PolyPred requires individual-level training data for its BOLT-LMM component. If only summary statistics (and summary LD information) are available, we propose two analogous methods (Table 1): (i) PolyPred-S, which linearly combines PolyFun-pred and SBayesR38; and (ii) PolyPred-P, which linearly combines PolyFun-pred and PRS-CS39. We also propose the analogous methods PolyPred-P+ and PolyPred-S+ (Table 1). Further details of PolyPred and PolyPred+ (and their summary statistic-based analogues) are provided in the Methods section; we have publicly released open-source software implementing these methods (see Code Availability).

We evaluate prediction accuracy for each method and target population using relative-R2, defined as the R2 obtained in the target non-European population (after correcting for covariates and potential confounders; see Methods) divided by the R2 obtained by BOLT-LMM in UK Biobank non-British Europeans (employing the same correction), using the same training data for the numerator and the denominator. This quotient transforms the prediction accuracies from an absolute scale to a scale of relative improvement (vs. the BOLT-LMM predictor in the UK Biobank non-British European target population), which is invariant to factors such as training sample size and trait heritability. For disease traits, we additionally evaluated the area under the receiving operating characteristic. We provide further details in the Methods section. We compare PolyPred and PolyPred+ (and their summary statistic-based analogues) to 4 published methods: LD-pruning + P-value thresholding (P+T)45,46, BOLT-LMM36,37, SBayesR38, and PRS-CS39 (Table 1).
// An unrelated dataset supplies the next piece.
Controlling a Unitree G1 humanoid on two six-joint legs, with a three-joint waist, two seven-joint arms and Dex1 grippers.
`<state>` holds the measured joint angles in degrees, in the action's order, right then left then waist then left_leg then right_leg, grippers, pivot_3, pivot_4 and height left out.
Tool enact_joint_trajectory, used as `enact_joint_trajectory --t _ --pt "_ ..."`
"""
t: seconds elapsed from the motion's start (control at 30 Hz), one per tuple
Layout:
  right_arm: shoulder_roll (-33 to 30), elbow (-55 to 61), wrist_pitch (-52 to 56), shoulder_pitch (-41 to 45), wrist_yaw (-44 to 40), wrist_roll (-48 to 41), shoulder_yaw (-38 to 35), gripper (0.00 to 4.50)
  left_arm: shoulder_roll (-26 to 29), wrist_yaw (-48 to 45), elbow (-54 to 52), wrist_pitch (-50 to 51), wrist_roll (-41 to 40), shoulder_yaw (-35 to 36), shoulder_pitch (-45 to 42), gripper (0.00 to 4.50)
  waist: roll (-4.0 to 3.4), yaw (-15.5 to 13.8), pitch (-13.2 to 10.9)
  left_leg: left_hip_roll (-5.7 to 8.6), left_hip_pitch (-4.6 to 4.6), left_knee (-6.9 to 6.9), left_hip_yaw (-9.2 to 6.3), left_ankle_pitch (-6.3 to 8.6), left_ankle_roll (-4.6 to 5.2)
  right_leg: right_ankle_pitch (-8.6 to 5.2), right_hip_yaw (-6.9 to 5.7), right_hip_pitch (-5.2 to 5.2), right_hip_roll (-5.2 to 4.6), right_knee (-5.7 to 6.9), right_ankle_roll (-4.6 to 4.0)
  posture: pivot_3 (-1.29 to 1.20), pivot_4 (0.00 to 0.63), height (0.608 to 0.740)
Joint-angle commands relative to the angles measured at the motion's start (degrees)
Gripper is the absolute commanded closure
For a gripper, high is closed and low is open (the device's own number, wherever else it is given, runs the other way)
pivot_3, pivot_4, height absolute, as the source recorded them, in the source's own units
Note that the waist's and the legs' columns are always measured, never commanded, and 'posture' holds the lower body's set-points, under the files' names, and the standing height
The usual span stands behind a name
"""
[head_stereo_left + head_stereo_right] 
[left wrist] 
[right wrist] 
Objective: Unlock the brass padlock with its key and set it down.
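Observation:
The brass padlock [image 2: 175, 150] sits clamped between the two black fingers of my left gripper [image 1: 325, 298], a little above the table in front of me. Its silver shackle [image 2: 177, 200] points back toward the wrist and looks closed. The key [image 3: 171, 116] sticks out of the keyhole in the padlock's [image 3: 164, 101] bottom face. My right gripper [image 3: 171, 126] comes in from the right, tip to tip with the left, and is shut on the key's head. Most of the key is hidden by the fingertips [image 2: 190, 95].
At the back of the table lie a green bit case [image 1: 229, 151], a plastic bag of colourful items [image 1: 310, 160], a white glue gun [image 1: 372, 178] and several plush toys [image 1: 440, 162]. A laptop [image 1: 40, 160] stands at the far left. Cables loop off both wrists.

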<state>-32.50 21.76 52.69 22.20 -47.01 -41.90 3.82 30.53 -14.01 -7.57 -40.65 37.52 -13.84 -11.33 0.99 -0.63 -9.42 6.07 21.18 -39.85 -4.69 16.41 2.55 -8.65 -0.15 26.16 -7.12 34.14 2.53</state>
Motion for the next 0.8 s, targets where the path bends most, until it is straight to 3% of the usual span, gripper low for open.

Our recommendation for which version of PolyPred to use (see Table 1) depends on three factors: (i) whether individual-level training data is available; (ii) the size and consistency of matched ancestry of the LD reference panel (if individual-level training data is not available); and (iii) whether non-European training data is available. Our results for the underlying constituent methods are summarized in Table 2 (detailed below), and our recommendations are summarized in Figure 2.

Table 2:

Summary of the relative performance of constituent PRS methods.

LD BOLT-LMM SBayesR PRS-CS Figure(s)/Table(s)
Individual-level data (UKB, N=337K) ✔✔ Figures 3,4,6
In-sample LD (UKB, N=337K) --- ✔✔ Figures 3,4,6
Very large unmatched LD (UKB, N=337K) --- ✔✔ Extended Data Figure 1
Small unmatched LD (1000G, N=489) --- ✔✔* Tables S4S6

For each of three constituent PRS methods (BOLT-LMM, SBayesR, PRS-CS) we report its relative performance in prediction in UK Biobank non-British Europeans under various settings; we also provide links to the corresponding Figure(s)/Table(s). ✔✔: the method is significantly more accurate than the second best method in the same row, and combining this method with PolyFun-pred increases prediction accuracy; ✔✔*: the method is significantly more accurate than the second best method in the same row, and combining this method with PolyFun-pred does not increase prediction accuracy; ✔: the method is significantly less accurate than the best method in the same row, but is significantly more accurate than P+T; ✘: the method is not significantly more accurate than P+T; ---: the method is not applicable, because it requires individual-level data. For individual-level data, the difference between BOLT-LMM and the second-best method was significant in simulations but non-significant in real trait analyses. For In-sample LD, the difference between SBayesR and PRS-CS was significant in simulations but non-significant in real traits analyses. For Very large unmatched LD (a likely scenario when analyzing summary statistics from a meta-analysis of many cohorts), we performed real trait analyses only, as simulations would have required another very large individual-level data set in addition to UK Biobank (see Supplementary Note). For small unmatched LD, we performed both simulations and real trait analyses but report results of real trait analyses, which we believe to be most reflective of real-life settings (in simulations, SBayesR was significantly more accurate than PRS-CS; see Supplementary Note). Results for non-European target populations from UK Biobank were similar, though some of the differences were not statistically significant due to smaller prediction accuracies and sample sizes. We have facilitated the use of very large LD reference panels for European training data by publicly releasing summary LD information for N=337K British-ancestry UK Biobank samples across 18 million SNPs (see Data availability).

Figure 2: Recommendations for the application of PolyPred, PolyPred+ and related methods.

Figure 2:

(a) Flowchart of recommendations when only European training data is available. (b) Flowchart of recommendations when both European and non-European training data are available. We note that when working with summary statistics from a meta-analysis of many cohorts, there is typically no LD reference panel that closely matches the GWAS population. Also, it is possible that the answers to the flowchart questions are different for European vs. non-European training data, in which case the recommendation would be to use a hybrid method based on the answers to each flowchart in turn (e.g. PolyFun-pred + BOLT-LMM + PRS-CS-pop; not listed in Table 1). For both (a) and (b), we recommend training PolyFun-pred using a very large LD reference panel (e.g. N=337K UK Biobank British) with a dense SNP set (e.g. 8 million SNPs). We have facilitated this by publicly releasing summary LD information for N=337K British-ancestry UK Biobank samples across 18 million SNPs (see Data availability).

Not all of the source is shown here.